Gemeente Breda
Raadsbesluit
Registratienummer 3341
Dienst/afdeling RME/VHV
Aantal bijlagen
De raad van de gemeente Breda;
gezien het voorstel van het college van burgemeester en wethouders met overname van
de daarin vermelde overwegingen;
gelet op artikel 156, tweede lid, onderdeel f, en artikel 229, eerste lid, aanhef en
onderdeel a en b, van de Gemeentewet en artikel 9 van de Woonwagenwet;
besluit
vast te stellen de verordening op de heffing en de invordering van staangeld 1998.

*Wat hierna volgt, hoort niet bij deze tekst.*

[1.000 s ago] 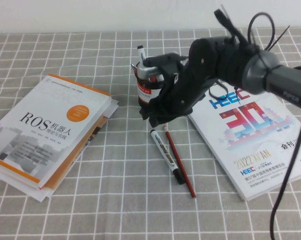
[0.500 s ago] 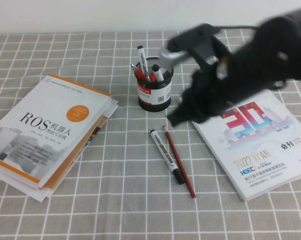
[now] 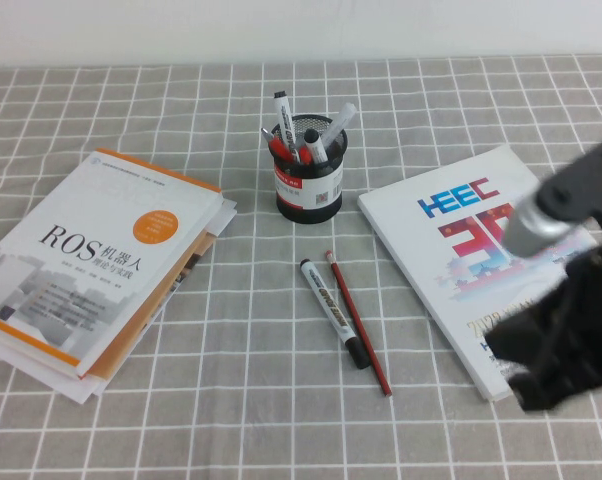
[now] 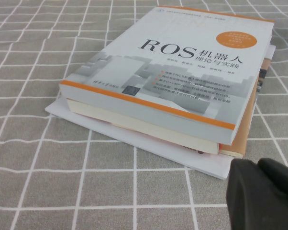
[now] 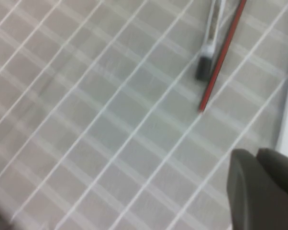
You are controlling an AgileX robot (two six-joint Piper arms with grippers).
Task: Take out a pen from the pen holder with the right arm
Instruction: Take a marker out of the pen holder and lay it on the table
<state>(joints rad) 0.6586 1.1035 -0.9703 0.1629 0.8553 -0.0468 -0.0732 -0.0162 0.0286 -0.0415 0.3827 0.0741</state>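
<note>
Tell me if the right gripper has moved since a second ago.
Yes. The right gripper has pulled back from the pen holder to the near right, over the HEEC magazine. The left gripper sits by the ROS book.

Pen holder: black wire-mesh round pen holder (image 3: 309, 192) stands upper centre of the frame on the grey checked cloth bench (image 3: 231, 400).
Pens: several marker pens (image 3: 315, 147) stand inside it.
Loose pens: black-and-white plastic marker (image 3: 333, 312) and thin red wooden pencil (image 3: 359, 322) lie side by side, centre, below the holder; the pencil is on the right.
Books: stack of white-and-orange paperback books (image 3: 101, 255) at middle left.
Magazine: white glossy magazine (image 3: 441, 235) lies flat, right of the holder.
Right gripper (image 3: 541, 372): lower right, over the magazine's lower edge.
Left gripper (image 4: 264, 191): beside a corner of the book stack.
</note>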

Artikel 1 Begripsomschrijvingen
Deze verordening verstaat onder:
a. standplaats: een standplaats als bedoeld in artikel 1, eerste lid, onderdeel h,
van de Woningwet (Stb. 1991, 439)
b. woonwagen: een woonwagen als bedoeld in artikel 1, eerste lid, onderdeel e, van
de Woningwet
c. huurovereenkomst: de overeenkomst tussen de huurder en de verhuurder van de
standplaats c.a., waarin de huurbepalingen voor de standplaats zijn geregeld;
d. maand: een kalendermaand of een gedeelte daarvan.
Artikel 2 Belastbaar feit
Onder de naam 'staangeld' wordt een recht geheven voor het hebben van een
standplaats voor een woonwagen, daaronder begrepen de diensten die met de
standplaats verband houden.
Artikel 3 Belastingplicht
Het recht als bedoeld in artikel 2 wordt geheven van degene die de standplaats
heeft. Als degene die de standplaats heeft wordt aangemerkt de houder van een
vergunning, bedoeld in artikel 14 van de Woonwagenwet (Stb. 1968, 98) dan wel de
hoofdbewoner van de woonwagen. Wie als hoofdbewoner wordt aangemerkt wordt naar de
omstandigheden beoordeeld.
Artikel 4 Vrijstelling
Het recht als bedoeld in artikel 2 wordt niet geheven zolang voor de standplaats een
huurovereenkomst geldt.
Artikel 5 Belastingtarieven
Het recht als bedoeld in artikel 2 wordt geheven naar het tarief, opgenomen in de
bij deze verordening behorende tarieventabel
Artikel 6 Belastingtijdvak
Het belastingtijdvak is een maand.
Artikel 7 Wijze van heffing
Het recht wordt geheven door middel van een gedagtekende schriftelijke kennisgeving.